LEDs produce light through a process called electroluminescence using semiconductor components. As various electrons move through the semiconductor, light is created. Heat loss also occurs, but on a minimal level. During output, the LEDs do not rely on reflectors to direct light to the target area. By comparison, metal halide lamps use reflectors to prevent the loss of light and increase radiation to the target location. Moreover, LEDs can reach maximum light output almost instantly, and operators can toggle an operating light off and on without succumbing to a cool-down period. LEDs do not use glass in their design, and a ballast is not required for light generation.
With an average lifespan of 10,000+ hours, metal halide lamps are subject to more maintenance work, compared to LEDs, which support a robust average lifespan of 50,000+ hours. During application on construction sites, the fixtures are regularly exposed to unpredictable elements, such as rain, vibration, power surges and impacts. This can negatively affect the general lifespan of the luminaries, causing them to depreciate considerably. However, out of the two options, LEDs, with their solid state design that resembles a tight circuit board, can tolerate rough treatment better their metal halide counterparts. The latter is filled with loose filaments and parts that are sensitive to unforgiving outdoor environments.

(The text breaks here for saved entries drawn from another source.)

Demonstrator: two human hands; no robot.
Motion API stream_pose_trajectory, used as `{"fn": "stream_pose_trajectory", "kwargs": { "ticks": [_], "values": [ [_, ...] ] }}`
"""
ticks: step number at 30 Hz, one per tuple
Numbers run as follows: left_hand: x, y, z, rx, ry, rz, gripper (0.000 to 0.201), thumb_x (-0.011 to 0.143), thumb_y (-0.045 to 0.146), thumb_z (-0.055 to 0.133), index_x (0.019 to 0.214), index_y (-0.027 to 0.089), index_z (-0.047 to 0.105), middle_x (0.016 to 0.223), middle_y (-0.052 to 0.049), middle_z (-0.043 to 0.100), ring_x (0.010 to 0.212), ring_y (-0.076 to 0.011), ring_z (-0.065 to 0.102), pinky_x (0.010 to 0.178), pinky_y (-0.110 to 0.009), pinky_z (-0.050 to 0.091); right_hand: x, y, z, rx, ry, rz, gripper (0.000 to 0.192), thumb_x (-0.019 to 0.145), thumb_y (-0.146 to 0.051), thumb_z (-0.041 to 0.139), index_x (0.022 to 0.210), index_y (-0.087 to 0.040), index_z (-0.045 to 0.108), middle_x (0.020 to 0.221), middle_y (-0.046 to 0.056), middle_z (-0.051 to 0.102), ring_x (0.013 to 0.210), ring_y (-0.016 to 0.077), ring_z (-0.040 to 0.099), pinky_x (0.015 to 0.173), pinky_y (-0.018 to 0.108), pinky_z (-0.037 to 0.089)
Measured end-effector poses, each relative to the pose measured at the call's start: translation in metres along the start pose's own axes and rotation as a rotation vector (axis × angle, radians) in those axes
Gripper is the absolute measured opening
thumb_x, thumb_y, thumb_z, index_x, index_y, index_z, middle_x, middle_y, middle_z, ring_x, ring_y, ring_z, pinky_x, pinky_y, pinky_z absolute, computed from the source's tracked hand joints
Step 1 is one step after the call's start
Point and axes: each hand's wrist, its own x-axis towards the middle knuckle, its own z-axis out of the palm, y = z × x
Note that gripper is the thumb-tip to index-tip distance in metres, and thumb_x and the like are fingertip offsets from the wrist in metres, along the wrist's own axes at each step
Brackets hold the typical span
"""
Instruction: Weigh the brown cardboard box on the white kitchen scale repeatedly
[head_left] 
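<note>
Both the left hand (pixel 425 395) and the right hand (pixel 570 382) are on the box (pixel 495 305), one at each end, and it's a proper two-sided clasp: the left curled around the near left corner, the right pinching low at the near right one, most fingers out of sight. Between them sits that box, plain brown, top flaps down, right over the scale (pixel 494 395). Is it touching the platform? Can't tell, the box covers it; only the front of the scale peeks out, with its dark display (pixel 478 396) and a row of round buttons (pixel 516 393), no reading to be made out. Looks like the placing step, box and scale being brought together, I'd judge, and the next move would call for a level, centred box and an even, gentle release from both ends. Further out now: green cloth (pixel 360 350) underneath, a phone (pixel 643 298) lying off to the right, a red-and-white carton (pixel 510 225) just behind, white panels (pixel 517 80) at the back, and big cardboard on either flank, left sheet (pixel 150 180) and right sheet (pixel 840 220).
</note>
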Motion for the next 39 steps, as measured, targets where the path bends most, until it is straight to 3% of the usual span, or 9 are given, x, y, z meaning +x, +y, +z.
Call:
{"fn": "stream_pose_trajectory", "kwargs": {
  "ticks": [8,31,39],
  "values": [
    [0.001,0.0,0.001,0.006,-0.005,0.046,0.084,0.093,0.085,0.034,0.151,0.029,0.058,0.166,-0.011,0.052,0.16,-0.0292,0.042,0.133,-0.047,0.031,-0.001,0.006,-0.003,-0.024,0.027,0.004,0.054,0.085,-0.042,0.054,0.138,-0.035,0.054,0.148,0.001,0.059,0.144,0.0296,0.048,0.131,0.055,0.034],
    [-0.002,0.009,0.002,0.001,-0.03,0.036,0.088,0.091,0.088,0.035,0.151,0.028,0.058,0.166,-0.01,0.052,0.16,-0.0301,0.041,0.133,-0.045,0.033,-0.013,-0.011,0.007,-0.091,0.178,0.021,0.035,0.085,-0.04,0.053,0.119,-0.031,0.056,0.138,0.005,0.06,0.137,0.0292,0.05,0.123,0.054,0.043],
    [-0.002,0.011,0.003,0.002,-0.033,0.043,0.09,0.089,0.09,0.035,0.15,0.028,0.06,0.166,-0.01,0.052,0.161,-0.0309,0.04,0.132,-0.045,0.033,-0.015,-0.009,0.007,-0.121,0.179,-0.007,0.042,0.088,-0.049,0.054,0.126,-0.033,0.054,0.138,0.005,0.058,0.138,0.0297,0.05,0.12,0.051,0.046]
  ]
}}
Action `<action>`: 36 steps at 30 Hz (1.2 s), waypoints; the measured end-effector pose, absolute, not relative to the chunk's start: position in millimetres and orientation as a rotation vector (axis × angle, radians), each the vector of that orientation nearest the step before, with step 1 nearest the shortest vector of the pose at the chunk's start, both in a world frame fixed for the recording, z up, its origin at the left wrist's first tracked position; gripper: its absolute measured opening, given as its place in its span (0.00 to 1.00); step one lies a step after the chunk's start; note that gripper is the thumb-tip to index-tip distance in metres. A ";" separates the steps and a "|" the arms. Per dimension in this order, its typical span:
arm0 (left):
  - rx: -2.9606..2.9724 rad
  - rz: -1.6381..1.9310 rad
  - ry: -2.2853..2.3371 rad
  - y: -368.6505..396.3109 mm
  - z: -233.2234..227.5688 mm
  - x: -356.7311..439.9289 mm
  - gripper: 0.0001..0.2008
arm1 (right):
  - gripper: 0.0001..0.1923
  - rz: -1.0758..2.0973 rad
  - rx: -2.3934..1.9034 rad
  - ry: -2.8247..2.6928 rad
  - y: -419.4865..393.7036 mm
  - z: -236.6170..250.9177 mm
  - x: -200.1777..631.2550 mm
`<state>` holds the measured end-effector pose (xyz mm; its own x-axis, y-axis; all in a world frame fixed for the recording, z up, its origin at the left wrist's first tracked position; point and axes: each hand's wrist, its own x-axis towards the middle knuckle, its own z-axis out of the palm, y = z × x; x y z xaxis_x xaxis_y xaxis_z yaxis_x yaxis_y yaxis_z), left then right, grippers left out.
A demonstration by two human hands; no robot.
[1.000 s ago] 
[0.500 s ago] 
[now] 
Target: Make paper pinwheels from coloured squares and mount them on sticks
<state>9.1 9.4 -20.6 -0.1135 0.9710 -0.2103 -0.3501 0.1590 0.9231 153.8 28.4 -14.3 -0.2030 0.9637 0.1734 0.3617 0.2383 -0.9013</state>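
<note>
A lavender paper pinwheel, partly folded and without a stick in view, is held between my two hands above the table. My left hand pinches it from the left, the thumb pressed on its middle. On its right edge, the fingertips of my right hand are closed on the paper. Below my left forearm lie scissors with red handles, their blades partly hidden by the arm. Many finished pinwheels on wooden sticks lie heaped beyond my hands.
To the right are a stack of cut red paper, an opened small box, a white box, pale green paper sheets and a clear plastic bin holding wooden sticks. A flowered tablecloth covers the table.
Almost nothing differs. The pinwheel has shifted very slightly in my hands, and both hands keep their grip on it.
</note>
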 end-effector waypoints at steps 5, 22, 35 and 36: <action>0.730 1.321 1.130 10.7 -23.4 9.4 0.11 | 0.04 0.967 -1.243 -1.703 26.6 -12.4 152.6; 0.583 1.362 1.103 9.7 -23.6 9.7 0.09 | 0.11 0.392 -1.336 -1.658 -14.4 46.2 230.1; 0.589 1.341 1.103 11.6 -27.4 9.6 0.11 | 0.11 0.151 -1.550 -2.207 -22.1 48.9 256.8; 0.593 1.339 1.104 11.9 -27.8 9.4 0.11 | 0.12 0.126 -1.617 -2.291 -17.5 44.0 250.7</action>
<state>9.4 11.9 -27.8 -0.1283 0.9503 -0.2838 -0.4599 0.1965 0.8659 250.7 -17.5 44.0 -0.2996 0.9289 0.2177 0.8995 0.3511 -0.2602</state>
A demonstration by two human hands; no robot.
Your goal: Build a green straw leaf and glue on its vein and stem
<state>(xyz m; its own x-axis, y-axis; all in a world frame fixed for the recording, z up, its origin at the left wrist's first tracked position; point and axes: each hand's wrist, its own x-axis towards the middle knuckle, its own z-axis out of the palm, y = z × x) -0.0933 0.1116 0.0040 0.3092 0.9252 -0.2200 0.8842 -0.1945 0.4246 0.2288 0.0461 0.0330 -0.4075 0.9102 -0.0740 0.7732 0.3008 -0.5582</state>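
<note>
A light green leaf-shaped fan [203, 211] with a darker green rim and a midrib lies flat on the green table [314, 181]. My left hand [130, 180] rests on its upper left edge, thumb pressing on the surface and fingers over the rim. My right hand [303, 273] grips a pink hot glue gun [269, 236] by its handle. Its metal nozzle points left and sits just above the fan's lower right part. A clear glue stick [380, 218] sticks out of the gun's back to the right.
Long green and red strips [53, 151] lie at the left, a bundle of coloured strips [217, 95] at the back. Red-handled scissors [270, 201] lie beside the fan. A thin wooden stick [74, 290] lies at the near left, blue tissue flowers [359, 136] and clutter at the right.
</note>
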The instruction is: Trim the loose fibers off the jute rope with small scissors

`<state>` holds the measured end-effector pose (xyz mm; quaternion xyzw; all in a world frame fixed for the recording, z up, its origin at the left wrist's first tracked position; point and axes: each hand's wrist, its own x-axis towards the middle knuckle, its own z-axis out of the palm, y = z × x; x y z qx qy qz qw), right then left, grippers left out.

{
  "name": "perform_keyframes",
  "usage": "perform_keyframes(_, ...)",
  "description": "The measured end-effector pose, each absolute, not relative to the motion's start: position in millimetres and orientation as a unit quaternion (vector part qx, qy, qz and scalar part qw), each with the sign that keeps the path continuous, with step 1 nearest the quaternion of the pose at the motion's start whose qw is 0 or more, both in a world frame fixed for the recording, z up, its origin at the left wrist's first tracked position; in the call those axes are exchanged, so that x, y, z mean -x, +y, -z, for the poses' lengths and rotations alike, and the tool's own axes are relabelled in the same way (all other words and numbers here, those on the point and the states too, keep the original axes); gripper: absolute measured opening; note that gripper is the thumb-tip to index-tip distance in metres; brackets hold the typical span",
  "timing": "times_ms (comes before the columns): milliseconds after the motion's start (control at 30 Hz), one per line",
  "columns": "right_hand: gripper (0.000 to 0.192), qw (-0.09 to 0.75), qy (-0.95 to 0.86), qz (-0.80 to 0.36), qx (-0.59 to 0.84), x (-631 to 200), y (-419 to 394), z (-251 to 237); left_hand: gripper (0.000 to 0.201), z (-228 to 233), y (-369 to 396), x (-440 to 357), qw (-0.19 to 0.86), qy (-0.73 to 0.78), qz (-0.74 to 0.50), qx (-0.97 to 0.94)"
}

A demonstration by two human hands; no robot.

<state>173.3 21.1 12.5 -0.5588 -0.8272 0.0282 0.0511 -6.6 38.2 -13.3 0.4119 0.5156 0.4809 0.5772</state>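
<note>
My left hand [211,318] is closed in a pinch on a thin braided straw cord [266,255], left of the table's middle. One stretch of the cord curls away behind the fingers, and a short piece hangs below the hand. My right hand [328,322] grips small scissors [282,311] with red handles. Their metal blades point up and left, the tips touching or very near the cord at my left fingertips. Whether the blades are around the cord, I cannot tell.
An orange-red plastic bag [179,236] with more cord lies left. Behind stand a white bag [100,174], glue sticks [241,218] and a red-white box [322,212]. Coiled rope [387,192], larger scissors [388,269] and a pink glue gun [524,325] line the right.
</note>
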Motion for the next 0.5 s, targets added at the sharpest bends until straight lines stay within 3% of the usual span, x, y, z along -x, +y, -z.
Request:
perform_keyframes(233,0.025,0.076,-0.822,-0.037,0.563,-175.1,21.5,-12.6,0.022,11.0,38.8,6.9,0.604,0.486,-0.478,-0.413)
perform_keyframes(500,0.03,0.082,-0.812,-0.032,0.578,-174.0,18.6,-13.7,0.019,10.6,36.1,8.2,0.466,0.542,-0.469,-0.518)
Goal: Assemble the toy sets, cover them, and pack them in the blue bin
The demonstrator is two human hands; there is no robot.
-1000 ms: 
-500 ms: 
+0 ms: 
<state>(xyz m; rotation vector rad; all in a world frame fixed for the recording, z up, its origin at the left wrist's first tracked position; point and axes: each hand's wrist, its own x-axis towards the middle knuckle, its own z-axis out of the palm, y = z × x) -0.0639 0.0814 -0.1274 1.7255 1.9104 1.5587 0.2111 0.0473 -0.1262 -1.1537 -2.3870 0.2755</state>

When it comes to specific parts of the unit, the rate at which components in metal halide lamps fail includes the following: lamp- 80 percent, ballast (power supply)- 10 percent, housing- five percent and controls- five percent. For LEDs, the failure rates of components include the following: driver (power supply)- 52 percent, housing- 31 percent, LED package- 10 percent and driver (control circuit)- seven percent. How a worker conducts maintenance work on the lamps greatly varies between the units. For example, when addressing an LED’s multiple drivers and banks with failsafe protection, operators are not required to replace each part individually. This is because when an LED bank fails, the other LED banks continue to operate normally. When one of an LED’s multiple drivers fail, only part (usually half) of the lights stop operating. This can reduce the need to perform constant maintenance work on the light tower.
A major risk that comes with maintaining metal halide towers is exposure to hazardous chemicals. As mentioned earlier, the units rely on mercury for light production. When repairing broken bulbs or lamps, workers must take extra precautionary measures to prevent unwanted exposure. This can be difficult with a light tower, because of their inaccessible features (high locations). LEDs do not utilize dangerous chemicals during light output, and workers are able to handle the lights quickly and confidently during maintenance.